Thinking it advisable, on the whole, not to let him see that Inoticed a change in him, I proceeded at once to the question of the conveyance, and was told that I could hire the landlord's light cart, in which he was accustomed to drive to the market town. I appointed an hour for starting the next day, and retired at once to my bedroom. There my thoughts were enough. I was anxious about Screw and the Bow Street runner. I was uncertain about the stranger who had called at Number Two, Zion Place. Iwas in doubt even about the landlord of the inn. Never did I know what real suffering from suspense was, until that night, Whatever my apprehensions might have been, they were none of them realized the next morning.

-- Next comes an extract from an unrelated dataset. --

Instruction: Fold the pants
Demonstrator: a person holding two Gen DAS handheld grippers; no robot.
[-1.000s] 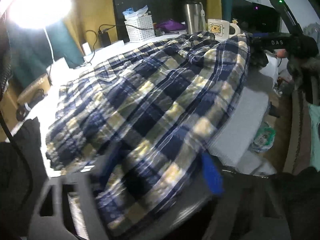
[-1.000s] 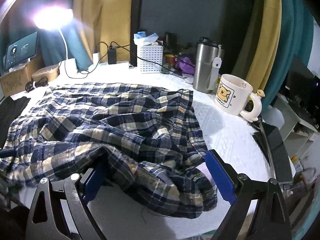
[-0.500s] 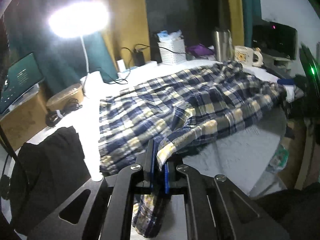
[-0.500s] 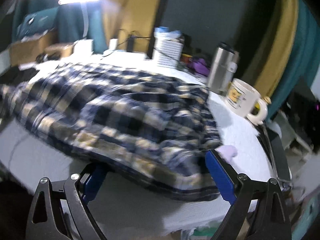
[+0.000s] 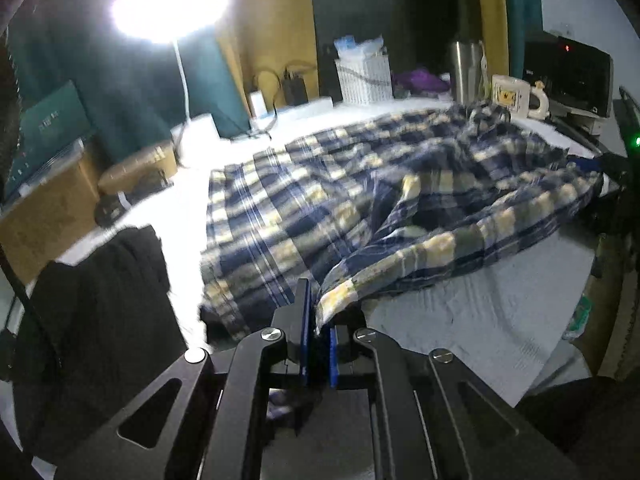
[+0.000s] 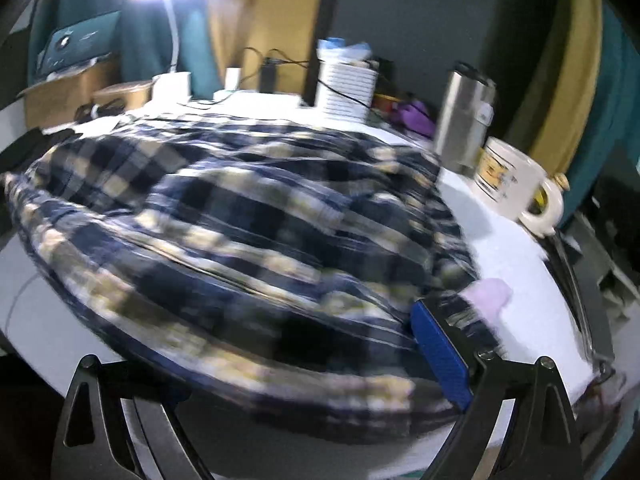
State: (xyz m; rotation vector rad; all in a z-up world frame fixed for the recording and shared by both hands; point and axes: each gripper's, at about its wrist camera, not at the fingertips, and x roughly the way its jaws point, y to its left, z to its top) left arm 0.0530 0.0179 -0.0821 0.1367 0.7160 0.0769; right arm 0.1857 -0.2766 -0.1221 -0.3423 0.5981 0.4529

Nobody followed me on my way to Zion Place, and no stranger had called there before me a second time, when I made inquiries on entering the house. I found Alicia blushing, and Mrs. Baggs impenetrably wrapped up in dignified sulkiness. After informing me with a lofty look that she intended to go to Scotland with us, and to take my five-pound note--partly under protest, and partly out of excessive affection for Alicia--she retired to pack up.

The time consumed in performing this process, and the further delay occasioned by paying small outstanding debts to tradespeople, and settling with the owner of the house, detained us till nearly noon before we were ready to get into the landlord's cart.

I looked behind me anxiously at starting, and often afterward on the road; but never saw anything to excite my suspicions. In settling matters with the landlord over night, I had arranged that we should be driven to the nearest town at which a post-chaise could be obtained. My resources were just as likely to hold out against the expenses of posting, where public conveyances could not be obtained, as against the expense of waiting privately at hotels, until the right coaches might start.

According to my calculations, my money would last till we got to Scotland. After that, I had my watch, rings, shirtpin, and Mr.

Batterbury, to help in replenishing my purse. Anxious, therefore, as I was about other things, money matters, for once in a way, did not cause me the smallest uneasiness.